The challenge for Geriatric Medicine in the UK is twofold. Firstly, although more relevant to British practice, HRGs, like DRGs, may be useful for 'acute' specialties, and patients with straightforward clinical conditions, but are virtually useless for care of elderly people as they do not take account of multiple pathology, 'frailty' and confounding circumstances. Secondly, 'geriatric' encompasses the whole spectrum of services - acute, rehabilitation and long-stay.

The ideal casemix measurement for use in Geriatrics would have the following characteristics:

Reliable and consistent groupings for the same types of patients, defined by patient characteristics (although the groups will have been developed initially according to the resources used);

Groupings explain a significant percentage ([greater than] 30%) of the variation in costs between the groups;

The number of groups is sufficient to ensure that each is unique and homogeneous, yet not so many that the system is unmanageable;

Groups must make clinical sense; it may cost as much to manage a 'death on arrival' in A&E as it does a cut finger but putting these two cases in one group would be nonsensical;

Easy to use; the information needed in order to group patients should either be collected routinely or easily accessible from the patients' records;

It should be versatile; ideally a casemix system would be used not only for resource management but also for quality assurance;

It should recognize severity of illness; functional dependence could serve as a proxy for severity of illness;

It should not be dependent on diagnosis; many of our patients have nonspecific disease (e.g. frailty) and multiple and incomplete diagnoses are common.

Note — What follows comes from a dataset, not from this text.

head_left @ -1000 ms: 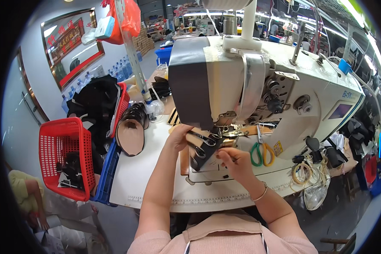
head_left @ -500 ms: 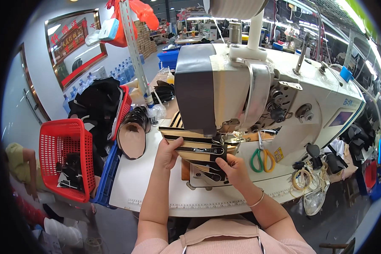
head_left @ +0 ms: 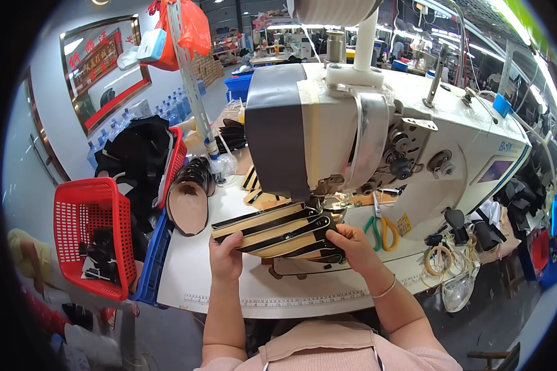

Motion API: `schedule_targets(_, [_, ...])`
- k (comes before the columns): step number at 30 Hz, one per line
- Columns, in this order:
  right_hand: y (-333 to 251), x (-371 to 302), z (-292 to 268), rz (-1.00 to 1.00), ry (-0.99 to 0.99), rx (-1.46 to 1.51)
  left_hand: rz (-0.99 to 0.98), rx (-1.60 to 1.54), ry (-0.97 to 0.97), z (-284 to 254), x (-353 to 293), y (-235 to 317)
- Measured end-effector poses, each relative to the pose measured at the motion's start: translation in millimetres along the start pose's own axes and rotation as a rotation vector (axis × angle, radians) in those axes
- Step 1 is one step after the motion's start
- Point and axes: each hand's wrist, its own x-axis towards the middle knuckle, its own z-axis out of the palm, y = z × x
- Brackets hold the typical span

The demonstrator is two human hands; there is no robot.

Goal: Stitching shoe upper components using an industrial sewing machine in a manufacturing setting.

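A flat striped piece of black and tan strips (head_left: 278, 232), with shiny black loops at its right end, is held between my two hands in front of the sewing machine's head (head_left: 277, 133). My left hand (head_left: 227, 256) pinches its left end, thumb on top. At its right end my right hand (head_left: 354, 247) grips the dark edge with the thumb on top. The piece's far right edge lies close to the needle area (head_left: 319, 201); whether it touches the presser foot I cannot tell. More striped pieces (head_left: 263, 199) lie on the table behind it.
Scissors (head_left: 380, 232) with green and yellow handles rest against the machine at right. Dark shoe parts (head_left: 187, 207) stand at left, beside a red basket (head_left: 130, 247) and a blue crate (head_left: 151, 272). Tape coils (head_left: 438, 260) lie at right. A person (head_left: 28, 253) is at far left.
The striped piece has come slightly toward me and swung left, now tilted with more of its face showing. Both hands still hold it; striped pieces behind it show more fully.
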Motion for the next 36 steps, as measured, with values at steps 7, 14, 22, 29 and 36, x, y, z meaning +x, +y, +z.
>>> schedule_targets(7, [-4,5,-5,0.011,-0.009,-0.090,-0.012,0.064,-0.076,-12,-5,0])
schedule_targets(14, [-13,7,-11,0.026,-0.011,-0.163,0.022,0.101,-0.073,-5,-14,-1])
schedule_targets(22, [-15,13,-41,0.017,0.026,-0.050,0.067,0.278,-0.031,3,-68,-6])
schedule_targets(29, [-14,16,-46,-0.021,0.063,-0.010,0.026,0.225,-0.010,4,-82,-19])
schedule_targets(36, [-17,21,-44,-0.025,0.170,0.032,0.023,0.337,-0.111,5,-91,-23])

Patients need to be grouped according to how severely affected they are by their illness(es), which is likely to relate to their functional dependence rather than their specific diagnosis(es). Functional related groups (FRG) rather than DRGs have been proposed [5]. It is also likely that other variables such as the behaviour of the patient (more staff are required to manage a wandering patient than an immobile one) and the likelihood of return to functional independence (it takes nurses more time to help someone help themselves than to do it for them) will be important in the assignation to casemix groups.